ENTRIES PROVIDED =
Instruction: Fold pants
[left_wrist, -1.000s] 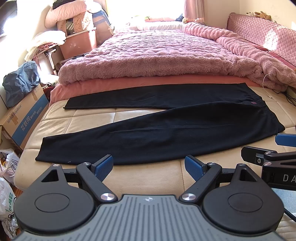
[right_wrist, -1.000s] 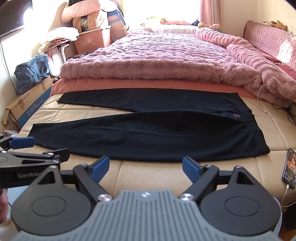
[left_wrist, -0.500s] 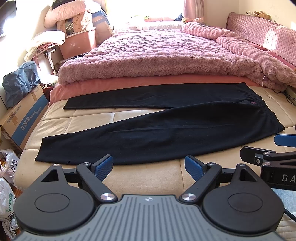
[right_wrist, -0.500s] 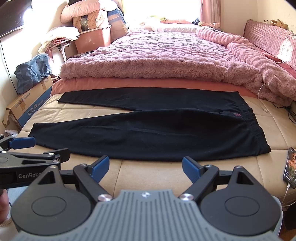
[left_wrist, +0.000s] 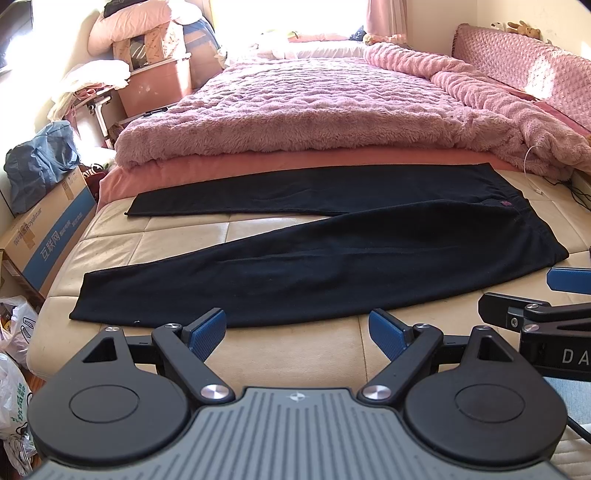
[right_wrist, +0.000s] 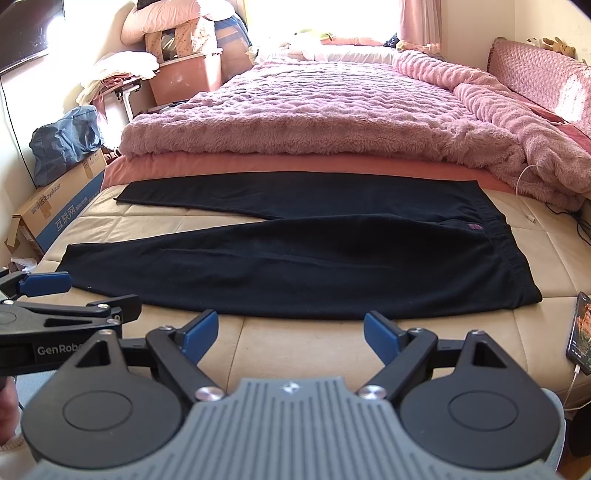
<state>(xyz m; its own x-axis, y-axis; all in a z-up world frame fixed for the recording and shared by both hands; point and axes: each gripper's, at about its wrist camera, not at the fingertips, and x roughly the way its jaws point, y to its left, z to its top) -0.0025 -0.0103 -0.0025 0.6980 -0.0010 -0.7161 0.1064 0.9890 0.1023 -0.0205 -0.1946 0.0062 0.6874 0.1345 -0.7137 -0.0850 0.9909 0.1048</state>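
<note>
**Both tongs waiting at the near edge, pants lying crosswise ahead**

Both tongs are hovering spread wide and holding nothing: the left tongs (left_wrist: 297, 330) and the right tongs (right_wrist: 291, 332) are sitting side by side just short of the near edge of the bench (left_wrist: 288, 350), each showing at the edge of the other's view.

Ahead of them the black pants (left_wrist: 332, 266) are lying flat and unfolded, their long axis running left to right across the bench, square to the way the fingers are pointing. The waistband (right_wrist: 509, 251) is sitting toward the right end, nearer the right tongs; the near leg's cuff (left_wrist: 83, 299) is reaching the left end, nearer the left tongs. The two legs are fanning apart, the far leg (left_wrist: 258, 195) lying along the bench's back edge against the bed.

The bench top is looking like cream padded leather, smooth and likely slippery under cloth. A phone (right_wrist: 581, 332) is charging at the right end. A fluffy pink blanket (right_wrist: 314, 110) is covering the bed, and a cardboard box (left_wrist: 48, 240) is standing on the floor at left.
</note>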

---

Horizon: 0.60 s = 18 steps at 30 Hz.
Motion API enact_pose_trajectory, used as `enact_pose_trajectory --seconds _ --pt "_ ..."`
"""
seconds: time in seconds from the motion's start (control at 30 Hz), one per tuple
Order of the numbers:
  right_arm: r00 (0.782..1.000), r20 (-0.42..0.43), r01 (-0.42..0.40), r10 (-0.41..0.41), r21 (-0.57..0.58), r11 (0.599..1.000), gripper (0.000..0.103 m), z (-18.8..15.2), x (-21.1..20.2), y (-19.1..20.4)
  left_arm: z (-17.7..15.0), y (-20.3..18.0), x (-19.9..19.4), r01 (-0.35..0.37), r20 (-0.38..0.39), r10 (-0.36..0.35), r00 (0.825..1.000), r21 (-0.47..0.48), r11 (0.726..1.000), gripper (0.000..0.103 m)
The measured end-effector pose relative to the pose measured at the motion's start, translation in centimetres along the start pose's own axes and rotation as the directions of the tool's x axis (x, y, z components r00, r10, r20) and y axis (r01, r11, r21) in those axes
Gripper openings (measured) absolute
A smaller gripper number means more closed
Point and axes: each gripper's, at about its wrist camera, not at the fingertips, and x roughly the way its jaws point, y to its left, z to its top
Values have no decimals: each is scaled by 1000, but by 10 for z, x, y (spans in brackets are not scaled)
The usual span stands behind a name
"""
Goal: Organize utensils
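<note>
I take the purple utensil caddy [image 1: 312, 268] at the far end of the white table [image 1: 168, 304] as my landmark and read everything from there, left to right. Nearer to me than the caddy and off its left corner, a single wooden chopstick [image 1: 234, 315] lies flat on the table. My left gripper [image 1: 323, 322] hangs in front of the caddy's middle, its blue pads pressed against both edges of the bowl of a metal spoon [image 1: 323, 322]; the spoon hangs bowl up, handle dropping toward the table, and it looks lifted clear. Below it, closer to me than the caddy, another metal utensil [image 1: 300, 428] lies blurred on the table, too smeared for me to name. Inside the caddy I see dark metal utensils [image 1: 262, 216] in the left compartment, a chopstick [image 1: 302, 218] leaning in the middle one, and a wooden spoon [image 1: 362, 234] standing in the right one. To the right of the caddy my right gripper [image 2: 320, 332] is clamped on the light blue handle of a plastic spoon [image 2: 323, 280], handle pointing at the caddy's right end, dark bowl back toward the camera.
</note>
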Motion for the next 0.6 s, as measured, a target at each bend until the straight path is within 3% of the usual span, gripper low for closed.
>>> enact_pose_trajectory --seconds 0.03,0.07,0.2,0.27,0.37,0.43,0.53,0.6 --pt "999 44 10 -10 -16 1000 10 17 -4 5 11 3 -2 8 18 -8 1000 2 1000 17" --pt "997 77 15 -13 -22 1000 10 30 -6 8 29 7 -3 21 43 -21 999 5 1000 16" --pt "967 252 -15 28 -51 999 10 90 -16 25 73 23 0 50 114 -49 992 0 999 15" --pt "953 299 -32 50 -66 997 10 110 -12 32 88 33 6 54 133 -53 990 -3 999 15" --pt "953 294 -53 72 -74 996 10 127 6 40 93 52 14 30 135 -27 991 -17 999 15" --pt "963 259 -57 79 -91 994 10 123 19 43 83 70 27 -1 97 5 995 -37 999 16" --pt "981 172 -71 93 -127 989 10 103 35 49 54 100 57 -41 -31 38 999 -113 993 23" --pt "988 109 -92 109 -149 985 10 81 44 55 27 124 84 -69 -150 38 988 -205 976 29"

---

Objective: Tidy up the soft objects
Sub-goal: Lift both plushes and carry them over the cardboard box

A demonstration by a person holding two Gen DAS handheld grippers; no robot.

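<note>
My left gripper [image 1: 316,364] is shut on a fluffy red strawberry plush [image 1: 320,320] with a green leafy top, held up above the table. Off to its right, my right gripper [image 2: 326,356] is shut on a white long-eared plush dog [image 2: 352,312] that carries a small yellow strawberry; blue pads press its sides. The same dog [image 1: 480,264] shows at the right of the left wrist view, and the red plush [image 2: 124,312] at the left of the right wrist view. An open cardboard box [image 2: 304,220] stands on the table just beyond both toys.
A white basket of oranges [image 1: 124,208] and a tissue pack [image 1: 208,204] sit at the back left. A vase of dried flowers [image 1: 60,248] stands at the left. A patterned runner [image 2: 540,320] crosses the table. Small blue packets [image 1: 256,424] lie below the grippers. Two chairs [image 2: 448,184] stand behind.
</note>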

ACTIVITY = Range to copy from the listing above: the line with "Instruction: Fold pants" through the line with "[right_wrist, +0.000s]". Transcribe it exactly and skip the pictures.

SOLUTION TO THE EXERCISE =
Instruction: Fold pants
[left_wrist, -1.000s] 
[right_wrist, -1.000s] 
[left_wrist, -0.500s] 
[right_wrist, -0.500s] 
[left_wrist, +0.000s] 
[right_wrist, +0.000s] 

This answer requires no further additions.